恵子が玲奈に駆け寄り、すっと背筋を伸ばして言った。
「お客様の避難、完遂できました!ご協力ありがとうございました!」
玲奈は穏やかに微笑みながら答える。
「間に合ったわね。ありがとう」
恵子は挙手の敬礼をしそうな勢いでさらに背筋を伸ばすと、もう一度
「ありがとうございました!」
と言って45度の礼をした。拍手が大きくなる。

恵子は白い歯を見せて笑いながら言った。
「さすが玲奈班長です」
「いえいえ。わたしたち、がんばったもんね、あの頃」
「そうですね!がんばりました」
「でも…」
「は?」
「…やっぱりその“班長”はやめて…」
玲奈は視線だけで衛の姿を探しながら言った。

玲奈の背後で拍手をしながら、ふたりの遣り取りを聞いていた衛は、玲奈の困った様子を見て声をかけた
「玲奈!」
すぐうしろから聞こえた衛の声に、玲奈はびくっと肩をすくめて振り返った。つい先ほどまでの毅然とした玲奈ではなく、彼氏に隠し事がばれた女の子の困り顔になっている。衛が穏やかな表情で続ける。
「いいんだよ。もう知ってる。おれの彼女は自衛隊出身!」

「え…どうして…」
「あの人が教えてくれたんだ。おまえの彼女は凄いぞ、って」
衛は少し離れた日陰で腰を下ろしている、あの老夫婦を指差した。老夫婦は微笑みながらこちらを見ている。
「最高にカッコよかったよ、玲奈」
「…そんな…」
「でも、なんで隠してたんだよ」
「なんでって…」

その時、誰かが叫んだ。
「来たぞ!」
全員の視線が、眼下に続く家並みの向こうに見える海に注がれる。真昼の太陽に照らされてきらきらと輝く水平線がむくむくと盛り上がり、波頭が霧のように舞い上がるのが見えた。誰も、言葉を発しない。さわやかな夏の日にはあまりに不似合いな沈黙が、辺りを支配した。

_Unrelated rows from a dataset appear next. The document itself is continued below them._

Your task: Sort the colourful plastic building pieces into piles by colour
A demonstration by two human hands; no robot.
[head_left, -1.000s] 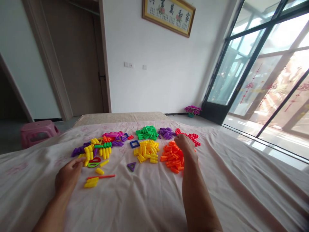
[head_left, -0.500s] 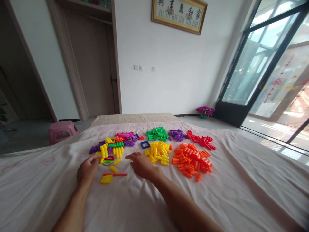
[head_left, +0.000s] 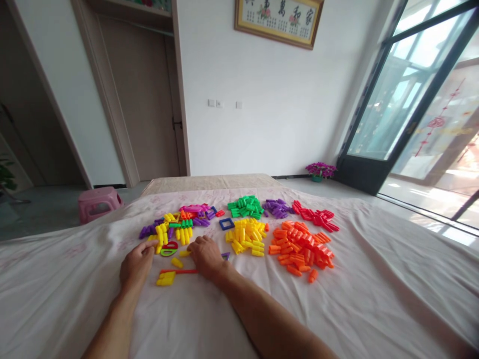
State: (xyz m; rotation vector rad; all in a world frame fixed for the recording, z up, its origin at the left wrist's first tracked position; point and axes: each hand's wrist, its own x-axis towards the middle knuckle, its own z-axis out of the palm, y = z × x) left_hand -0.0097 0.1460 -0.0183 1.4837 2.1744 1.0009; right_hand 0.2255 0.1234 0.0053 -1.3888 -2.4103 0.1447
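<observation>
My left hand (head_left: 136,263) rests at the left of the mixed pile, its fingers pinched together against the yellow blocks (head_left: 160,237); what lies between the fingertips is hidden. To the right, my right hand (head_left: 205,255) curls its fingers down over the end of a loose yellow block (head_left: 184,254). Between the hands are a red and green ring-like piece (head_left: 169,249) and another yellow block (head_left: 177,263). Nearer me lies a thin red stick (head_left: 183,271) beside joined yellow blocks (head_left: 165,279). A small purple triangle (head_left: 225,256) shows just behind my right wrist.
Piles of yellow (head_left: 247,234), orange (head_left: 301,247), green (head_left: 246,207), purple (head_left: 277,209) and red blocks (head_left: 316,217) spread across the cloth-covered table (head_left: 374,299). A blue square frame (head_left: 226,224) lies by the yellow pile. A pink stool (head_left: 100,203) stands beyond the left edge.
My right hand has moved left and toward me, its outstretched fingers now curled onto the loose yellow block. The purple triangle has come into view. My left hand has stayed nearly still.
</observation>
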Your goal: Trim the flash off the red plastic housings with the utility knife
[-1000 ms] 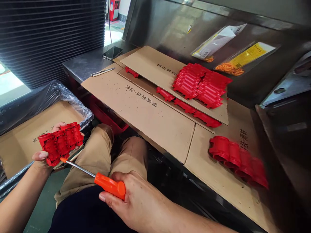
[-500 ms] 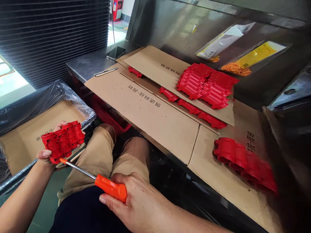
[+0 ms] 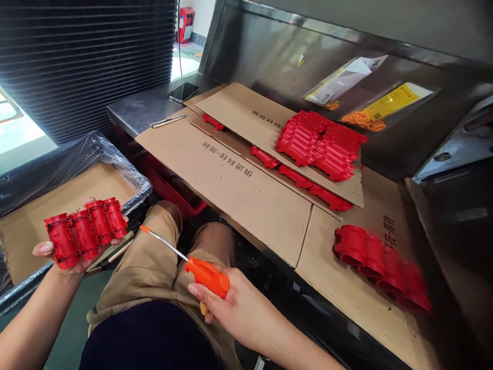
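My left hand (image 3: 79, 268) is closed around a red plastic part (image 3: 84, 232) made of several joined ribbed cylinders, held over the edge of the lined bin. In my right hand (image 3: 227, 303) is a screwdriver (image 3: 208, 276) with an orange handle, a thin metal shaft and an orange tip. That tip points toward the red part and is apart from it, above my knee. Something small and yellow-orange shows below the handle between my fingers; I cannot make out what it is.
A bin (image 3: 140, 187) lined with clear plastic and cardboard stands at the left. On the metal bench lie cardboard sheets (image 3: 223, 169), stacked red parts (image 3: 319, 144), a red part (image 3: 370, 257), a pen (image 3: 168, 121), a phone (image 3: 184, 92) and bags of orange rings (image 3: 364, 121).
The screwdriver has drawn back to the right, its tip leaving the red part. My left hand has turned the part and shifted slightly left and lower.
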`<state>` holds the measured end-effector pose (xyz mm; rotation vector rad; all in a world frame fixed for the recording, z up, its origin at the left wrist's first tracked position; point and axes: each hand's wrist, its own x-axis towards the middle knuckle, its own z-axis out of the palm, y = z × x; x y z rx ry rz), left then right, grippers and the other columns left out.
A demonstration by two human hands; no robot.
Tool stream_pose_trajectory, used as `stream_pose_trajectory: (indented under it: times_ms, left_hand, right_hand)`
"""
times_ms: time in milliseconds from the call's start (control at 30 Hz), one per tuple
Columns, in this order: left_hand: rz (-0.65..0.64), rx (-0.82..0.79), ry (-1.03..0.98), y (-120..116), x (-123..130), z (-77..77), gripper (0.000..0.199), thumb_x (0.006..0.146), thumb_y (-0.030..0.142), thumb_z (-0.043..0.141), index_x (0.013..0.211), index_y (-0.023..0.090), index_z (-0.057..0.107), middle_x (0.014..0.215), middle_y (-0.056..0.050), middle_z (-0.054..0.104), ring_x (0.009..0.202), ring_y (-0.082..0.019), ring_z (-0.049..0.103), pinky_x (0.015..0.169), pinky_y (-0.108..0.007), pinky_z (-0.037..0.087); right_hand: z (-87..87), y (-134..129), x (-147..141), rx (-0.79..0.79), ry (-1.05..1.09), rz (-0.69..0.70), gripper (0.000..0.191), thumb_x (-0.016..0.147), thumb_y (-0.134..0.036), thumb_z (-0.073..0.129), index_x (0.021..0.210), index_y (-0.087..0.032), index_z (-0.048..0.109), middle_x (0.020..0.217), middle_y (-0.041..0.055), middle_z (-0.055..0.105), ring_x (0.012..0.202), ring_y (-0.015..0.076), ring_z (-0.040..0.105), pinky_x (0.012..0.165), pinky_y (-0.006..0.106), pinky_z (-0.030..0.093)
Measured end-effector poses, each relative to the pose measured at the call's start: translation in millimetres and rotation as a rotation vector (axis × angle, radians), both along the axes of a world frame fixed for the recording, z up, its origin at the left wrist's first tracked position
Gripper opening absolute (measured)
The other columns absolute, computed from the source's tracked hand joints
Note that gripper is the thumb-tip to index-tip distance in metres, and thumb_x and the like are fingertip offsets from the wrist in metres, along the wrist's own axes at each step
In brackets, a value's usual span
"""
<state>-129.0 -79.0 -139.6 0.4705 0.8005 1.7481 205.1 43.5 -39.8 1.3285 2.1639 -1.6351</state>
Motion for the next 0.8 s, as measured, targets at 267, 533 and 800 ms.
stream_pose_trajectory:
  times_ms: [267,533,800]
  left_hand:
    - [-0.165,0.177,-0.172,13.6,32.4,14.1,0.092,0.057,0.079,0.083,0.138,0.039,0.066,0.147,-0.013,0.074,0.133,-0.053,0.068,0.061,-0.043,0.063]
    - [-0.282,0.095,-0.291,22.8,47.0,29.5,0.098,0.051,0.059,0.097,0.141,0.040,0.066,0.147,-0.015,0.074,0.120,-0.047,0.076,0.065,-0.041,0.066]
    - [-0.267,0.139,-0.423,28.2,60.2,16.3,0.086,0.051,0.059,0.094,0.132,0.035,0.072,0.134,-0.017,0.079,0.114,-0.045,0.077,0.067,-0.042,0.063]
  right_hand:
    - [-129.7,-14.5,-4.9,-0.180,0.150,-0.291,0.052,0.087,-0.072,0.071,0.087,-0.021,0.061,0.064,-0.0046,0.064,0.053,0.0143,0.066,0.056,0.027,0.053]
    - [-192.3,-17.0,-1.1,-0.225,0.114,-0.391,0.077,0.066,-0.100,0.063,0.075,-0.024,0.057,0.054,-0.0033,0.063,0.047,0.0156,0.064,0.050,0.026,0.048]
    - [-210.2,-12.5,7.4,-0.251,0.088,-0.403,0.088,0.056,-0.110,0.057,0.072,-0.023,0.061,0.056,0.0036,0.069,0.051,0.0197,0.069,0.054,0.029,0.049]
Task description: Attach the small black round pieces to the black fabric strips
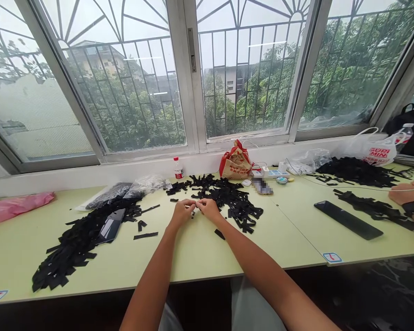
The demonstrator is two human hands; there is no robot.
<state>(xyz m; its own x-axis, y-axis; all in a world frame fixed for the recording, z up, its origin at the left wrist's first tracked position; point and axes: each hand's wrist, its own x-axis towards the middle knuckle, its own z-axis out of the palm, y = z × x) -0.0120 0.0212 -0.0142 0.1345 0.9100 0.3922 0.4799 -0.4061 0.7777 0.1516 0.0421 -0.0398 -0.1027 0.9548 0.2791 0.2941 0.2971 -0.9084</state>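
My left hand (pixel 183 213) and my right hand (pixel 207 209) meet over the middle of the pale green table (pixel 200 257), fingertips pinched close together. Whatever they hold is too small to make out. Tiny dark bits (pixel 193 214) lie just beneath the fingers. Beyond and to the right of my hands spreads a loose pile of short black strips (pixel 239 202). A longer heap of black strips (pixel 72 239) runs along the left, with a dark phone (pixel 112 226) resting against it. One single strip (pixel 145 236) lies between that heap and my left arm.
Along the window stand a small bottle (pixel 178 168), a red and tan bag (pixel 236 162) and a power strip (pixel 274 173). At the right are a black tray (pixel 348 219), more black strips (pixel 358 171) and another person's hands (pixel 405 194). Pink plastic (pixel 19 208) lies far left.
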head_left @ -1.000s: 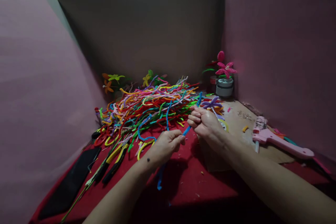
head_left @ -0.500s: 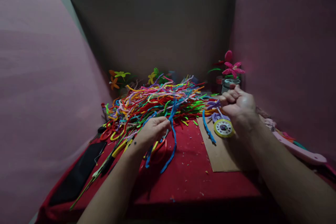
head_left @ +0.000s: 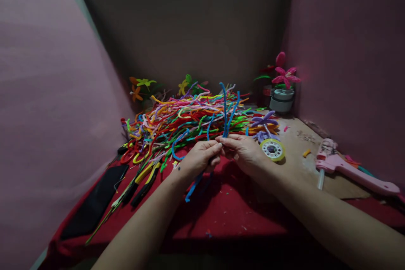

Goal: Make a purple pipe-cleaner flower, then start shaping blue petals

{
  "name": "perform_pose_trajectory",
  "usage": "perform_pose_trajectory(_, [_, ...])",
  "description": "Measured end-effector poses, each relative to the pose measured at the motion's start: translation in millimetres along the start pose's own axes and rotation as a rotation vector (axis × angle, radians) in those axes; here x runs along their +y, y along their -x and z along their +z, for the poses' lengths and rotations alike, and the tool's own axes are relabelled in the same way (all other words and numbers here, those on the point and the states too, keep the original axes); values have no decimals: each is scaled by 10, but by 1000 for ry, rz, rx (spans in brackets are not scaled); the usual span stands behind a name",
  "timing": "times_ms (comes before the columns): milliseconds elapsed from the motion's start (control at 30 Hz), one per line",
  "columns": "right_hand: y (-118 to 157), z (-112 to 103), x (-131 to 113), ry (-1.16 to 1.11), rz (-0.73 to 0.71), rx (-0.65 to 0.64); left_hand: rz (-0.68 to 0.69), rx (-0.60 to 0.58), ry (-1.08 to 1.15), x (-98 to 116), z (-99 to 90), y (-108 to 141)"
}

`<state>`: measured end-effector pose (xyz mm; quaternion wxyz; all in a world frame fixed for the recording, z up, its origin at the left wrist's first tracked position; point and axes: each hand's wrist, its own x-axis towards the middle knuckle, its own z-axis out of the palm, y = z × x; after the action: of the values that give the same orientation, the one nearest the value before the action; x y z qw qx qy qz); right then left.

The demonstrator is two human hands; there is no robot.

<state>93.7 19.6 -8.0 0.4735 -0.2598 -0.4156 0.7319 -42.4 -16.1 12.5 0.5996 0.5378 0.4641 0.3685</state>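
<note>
Meeting at the fingertips, the left hand and right hand hold a pair of blue fuzzy stems above the red-covered desk. The fingers of both hands are drawn narrow in a pinch about the stems, with no gap visible at the grip itself. From this point the two free lengths stand up and away from the wearer, forming a slim V: one is nearly upright, the other tilts to the right. The long axis thus runs across the line joining the hands. The right fingertips lie nearest the base of the V; a further blue end slants down and leftward beneath the left hand, though its link to the upper lengths is hidden by the fingers. Behind the grip lies the heap of multicoloured stems; just beyond the right hand are a purple flower and a yellow-rimmed reel.
</note>
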Motion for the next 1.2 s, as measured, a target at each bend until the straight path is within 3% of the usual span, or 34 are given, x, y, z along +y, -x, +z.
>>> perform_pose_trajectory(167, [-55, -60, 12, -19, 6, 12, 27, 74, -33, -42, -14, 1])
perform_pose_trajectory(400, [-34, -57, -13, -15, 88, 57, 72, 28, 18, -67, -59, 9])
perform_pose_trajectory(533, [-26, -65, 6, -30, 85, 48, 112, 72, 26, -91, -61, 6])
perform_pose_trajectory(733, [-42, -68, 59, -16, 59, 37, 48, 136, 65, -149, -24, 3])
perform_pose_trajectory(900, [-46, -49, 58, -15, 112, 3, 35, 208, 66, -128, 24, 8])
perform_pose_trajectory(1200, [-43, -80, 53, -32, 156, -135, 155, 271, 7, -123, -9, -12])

沖から伝わって来るゴーっという海鳴りが皆の耳に届いた時、また誰かが叫んだ。
「子供が、子供がいる!」
全員の視線が、今度は家並みの路地を走る。
「あ、いた!」
300メートルほど離れた路地に、小学校低学年くらいの男の子だろうか、よたよたとこちらに向かっているのが見えた。怪我をしているらしく、足元がおぼつかない。